Exercise directions: Apart from the pictures, the listing is to be returned exactly.

The data:
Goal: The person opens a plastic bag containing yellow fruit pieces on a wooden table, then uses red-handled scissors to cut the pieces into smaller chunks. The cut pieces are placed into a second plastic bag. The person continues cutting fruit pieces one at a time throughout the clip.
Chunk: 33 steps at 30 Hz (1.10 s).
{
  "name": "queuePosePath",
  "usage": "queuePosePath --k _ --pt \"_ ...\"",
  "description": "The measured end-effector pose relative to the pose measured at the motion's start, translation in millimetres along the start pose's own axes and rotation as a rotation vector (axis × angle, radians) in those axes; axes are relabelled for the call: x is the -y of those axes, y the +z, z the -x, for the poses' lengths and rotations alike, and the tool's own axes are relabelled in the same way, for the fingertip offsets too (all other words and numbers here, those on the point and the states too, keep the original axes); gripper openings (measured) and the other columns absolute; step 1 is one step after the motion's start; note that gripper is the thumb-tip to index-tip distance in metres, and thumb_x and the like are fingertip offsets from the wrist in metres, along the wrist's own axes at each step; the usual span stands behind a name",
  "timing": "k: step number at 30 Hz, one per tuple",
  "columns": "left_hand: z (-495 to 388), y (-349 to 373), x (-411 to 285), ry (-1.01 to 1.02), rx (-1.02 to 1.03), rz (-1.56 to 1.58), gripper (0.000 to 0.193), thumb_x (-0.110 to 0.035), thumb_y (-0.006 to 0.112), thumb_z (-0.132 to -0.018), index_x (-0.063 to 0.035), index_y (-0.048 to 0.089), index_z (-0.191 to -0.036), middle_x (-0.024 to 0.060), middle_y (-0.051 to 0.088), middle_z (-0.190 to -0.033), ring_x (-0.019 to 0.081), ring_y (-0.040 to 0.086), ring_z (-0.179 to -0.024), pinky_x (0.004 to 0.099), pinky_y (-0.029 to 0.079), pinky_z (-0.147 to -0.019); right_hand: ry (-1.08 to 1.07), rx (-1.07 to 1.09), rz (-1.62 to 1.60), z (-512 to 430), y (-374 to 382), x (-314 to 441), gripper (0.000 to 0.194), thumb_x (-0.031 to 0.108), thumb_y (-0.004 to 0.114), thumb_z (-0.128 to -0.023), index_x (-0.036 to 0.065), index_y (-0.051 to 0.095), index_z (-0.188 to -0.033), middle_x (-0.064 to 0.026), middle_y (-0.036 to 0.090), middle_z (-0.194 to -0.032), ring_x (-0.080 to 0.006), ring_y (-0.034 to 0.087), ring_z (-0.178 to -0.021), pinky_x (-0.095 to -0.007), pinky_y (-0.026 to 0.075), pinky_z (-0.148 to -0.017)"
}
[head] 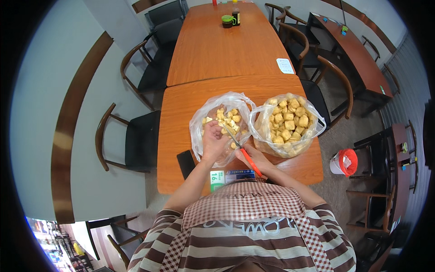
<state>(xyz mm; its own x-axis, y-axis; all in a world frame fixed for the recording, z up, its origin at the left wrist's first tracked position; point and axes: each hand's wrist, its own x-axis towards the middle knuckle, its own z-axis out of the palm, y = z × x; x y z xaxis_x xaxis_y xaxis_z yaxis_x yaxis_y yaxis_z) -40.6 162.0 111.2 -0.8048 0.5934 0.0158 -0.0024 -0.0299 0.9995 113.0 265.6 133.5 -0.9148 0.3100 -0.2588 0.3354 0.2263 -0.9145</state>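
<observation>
My right hand (255,158) grips a pair of scissors (250,161) with red handles, its blades pointing up and left over an open clear plastic bag (197,124). At the blade tips, my left hand (214,141) pinches what looks like a fried tofu puff (228,130), partly hidden by fingers and blades. Inside this left bag lie several golden tofu pieces (234,118), some showing pale cut insides. To the right stands a second clear plastic bag (261,117), its mouth spread wide, heaped with whole fried tofu puffs (289,125).
A black smartphone (186,164) lies left of my forearm. Printed cards (217,180) are at the table's near edge. Farther off are a paper slip (285,66), a green-lidded jar (227,21) and a sauce bottle (236,15). Chairs (142,141) flank the wooden table (190,102); a red-lined bin (344,162) stands right.
</observation>
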Motion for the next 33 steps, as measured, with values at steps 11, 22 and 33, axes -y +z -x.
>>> queuePosePath --k 11,22,33 --pt "-17 -37 24 0.164 0.033 -0.721 0.052 -0.001 0.067 -0.068 -0.0039 0.049 -0.116 0.0142 0.054 -0.101 0.0241 0.053 -0.094 0.0337 0.048 -0.079 -0.229 -0.158 0.951 50 -54 100 0.030 0.035 0.065 -0.083 0.009 0.058 -0.095 -0.0143 0.061 -0.072 -0.0293 0.063 -0.064 -0.0395 0.049 -0.053" --pt "-24 10 -35 0.147 0.353 -0.683 0.019 -0.014 0.063 -0.077 -0.0028 0.064 -0.092 0.0113 0.063 -0.079 0.0240 0.061 -0.073 0.0338 0.049 -0.069 -0.541 -0.204 1.682 171 -44 321 0.037 0.015 0.068 -0.073 0.002 0.059 -0.107 -0.0062 0.055 -0.072 -0.0208 0.059 -0.061 -0.0344 0.047 -0.056" --pt "-43 191 -36 0.538 0.572 -0.759 0.037 -0.017 0.064 -0.079 -0.0056 0.057 -0.113 0.0168 0.059 -0.109 0.0267 0.056 -0.103 0.0334 0.045 -0.089 -0.621 -0.155 1.641 183 -88 282 0.028 0.015 0.061 -0.078 0.002 0.059 -0.103 -0.0062 0.053 -0.069 -0.0189 0.058 -0.059 -0.0335 0.048 -0.057"
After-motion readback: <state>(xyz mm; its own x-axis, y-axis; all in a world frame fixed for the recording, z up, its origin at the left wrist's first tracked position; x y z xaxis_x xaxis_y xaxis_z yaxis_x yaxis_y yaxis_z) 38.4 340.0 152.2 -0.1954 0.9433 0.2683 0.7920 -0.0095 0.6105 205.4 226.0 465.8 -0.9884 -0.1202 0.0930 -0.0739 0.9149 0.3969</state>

Solution to the exercise:
Goal: The person opens a plastic bag containing yellow fruit pieces on a wooden table, then uses red-handled scissors to cut the pieces into smaller chunks. The cut pieces are placed into a second plastic bag. The person continues cutting fruit pieces one at a time throughout the clip.
Chunk: 33 steps at 30 Hz (1.10 s).
{
  "name": "queuePosePath",
  "usage": "queuePosePath --k _ --pt \"_ ...\"",
  "description": "The measured end-effector pose relative to the pose measured at the motion's start, translation in millimetres along the start pose's own axes and rotation as a rotation vector (axis × angle, radians) in those axes; axes are relabelled for the call: x is the -y of those axes, y the +z, z the -x, for the poses' lengths and rotations alike, and the tool's own axes are relabelled in the same way, for the fingertip offsets too (all other words and numbers here, those on the point and the states too, keep the original axes); gripper openings (measured) and the other columns absolute; step 1 is one step after the motion's start; note that gripper is the thumb-tip to index-tip distance in metres, and thumb_x and the like are fingertip offsets from the wrist in metres, along the wrist's own axes at each step; the usual span stands behind a name",
  "timing": "k: step number at 30 Hz, one per tuple",
  "columns": "left_hand: z (-495 to 388), y (-349 to 373), x (-411 to 285), ry (-1.01 to 1.02), rx (-1.02 to 1.03), rz (-1.56 to 1.58), gripper (0.000 to 0.193), thumb_x (-0.110 to 0.035), thumb_y (-0.006 to 0.112), thumb_z (-0.132 to -0.018), index_x (-0.063 to 0.035), index_y (-0.048 to 0.089), index_z (-0.191 to -0.036), middle_x (-0.024 to 0.060), middle_y (-0.051 to 0.088), middle_z (-0.190 to -0.033), ring_x (-0.019 to 0.081), ring_y (-0.040 to 0.086), ring_z (-0.179 to -0.024), pinky_x (0.004 to 0.099), pinky_y (-0.029 to 0.079), pinky_z (-0.147 to -0.019); right_hand: ry (-1.08 to 1.07), rx (-1.07 to 1.09), rz (-1.62 to 1.60), z (-512 to 430), y (-374 to 382), x (-314 to 441), gripper (0.000 to 0.194), thumb_x (-0.031 to 0.108), thumb_y (-0.004 to 0.114), thumb_z (-0.128 to -0.023), index_x (-0.036 to 0.065), index_y (-0.051 to 0.095), index_z (-0.188 to -0.033), middle_x (-0.064 to 0.026), middle_y (-0.036 to 0.090), middle_z (-0.194 to -0.032), ring_x (-0.080 to 0.006), ring_y (-0.034 to 0.087), ring_z (-0.178 to -0.021), pinky_x (-0.095 to -0.007), pinky_y (-0.026 to 0.075), pinky_z (-0.148 to -0.017)"
}
[head] 
<state>(xyz mm; its own x-axis, y-axis; all in a world frame fixed for the recording, z up, its origin at the left wrist's first tracked position; point and axes: each hand's wrist, its own x-axis towards the middle knuckle, its own z-axis out of the palm, y = z × x; x y z xaxis_x xaxis_y xaxis_z yaxis_x yaxis_y yaxis_z) -40.6 162.0 111.2 -0.8048 0.5934 0.0158 -0.0024 -0.0299 0.9995 113.0 265.6 133.5 -0.9148 0.3100 -0.2588 0.3354 0.2263 -0.9145</state>
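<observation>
My right hand (255,158) grips a pair of scissors (250,161) with red handles, its blades pointing up and left over an open clear plastic bag (197,124). At the blade tips, my left hand (214,141) pinches what looks like a fried tofu puff (228,130), partly hidden by fingers and blades. Inside this left bag lie several golden tofu pieces (234,118), some showing pale cut insides. To the right stands a second clear plastic bag (261,117), its mouth spread wide, heaped with whole fried tofu puffs (289,125).
A black smartphone (186,164) lies left of my forearm. Printed cards (217,180) are at the table's near edge. Farther off are a paper slip (285,66), a green-lidded jar (227,21) and a sauce bottle (236,15). Chairs (142,141) flank the wooden table (190,102); a red-lined bin (344,162) stands right.
</observation>
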Motion for the next 33 steps, as measured, with values at steps 11, 22 and 33, axes -y +z -x.
>>> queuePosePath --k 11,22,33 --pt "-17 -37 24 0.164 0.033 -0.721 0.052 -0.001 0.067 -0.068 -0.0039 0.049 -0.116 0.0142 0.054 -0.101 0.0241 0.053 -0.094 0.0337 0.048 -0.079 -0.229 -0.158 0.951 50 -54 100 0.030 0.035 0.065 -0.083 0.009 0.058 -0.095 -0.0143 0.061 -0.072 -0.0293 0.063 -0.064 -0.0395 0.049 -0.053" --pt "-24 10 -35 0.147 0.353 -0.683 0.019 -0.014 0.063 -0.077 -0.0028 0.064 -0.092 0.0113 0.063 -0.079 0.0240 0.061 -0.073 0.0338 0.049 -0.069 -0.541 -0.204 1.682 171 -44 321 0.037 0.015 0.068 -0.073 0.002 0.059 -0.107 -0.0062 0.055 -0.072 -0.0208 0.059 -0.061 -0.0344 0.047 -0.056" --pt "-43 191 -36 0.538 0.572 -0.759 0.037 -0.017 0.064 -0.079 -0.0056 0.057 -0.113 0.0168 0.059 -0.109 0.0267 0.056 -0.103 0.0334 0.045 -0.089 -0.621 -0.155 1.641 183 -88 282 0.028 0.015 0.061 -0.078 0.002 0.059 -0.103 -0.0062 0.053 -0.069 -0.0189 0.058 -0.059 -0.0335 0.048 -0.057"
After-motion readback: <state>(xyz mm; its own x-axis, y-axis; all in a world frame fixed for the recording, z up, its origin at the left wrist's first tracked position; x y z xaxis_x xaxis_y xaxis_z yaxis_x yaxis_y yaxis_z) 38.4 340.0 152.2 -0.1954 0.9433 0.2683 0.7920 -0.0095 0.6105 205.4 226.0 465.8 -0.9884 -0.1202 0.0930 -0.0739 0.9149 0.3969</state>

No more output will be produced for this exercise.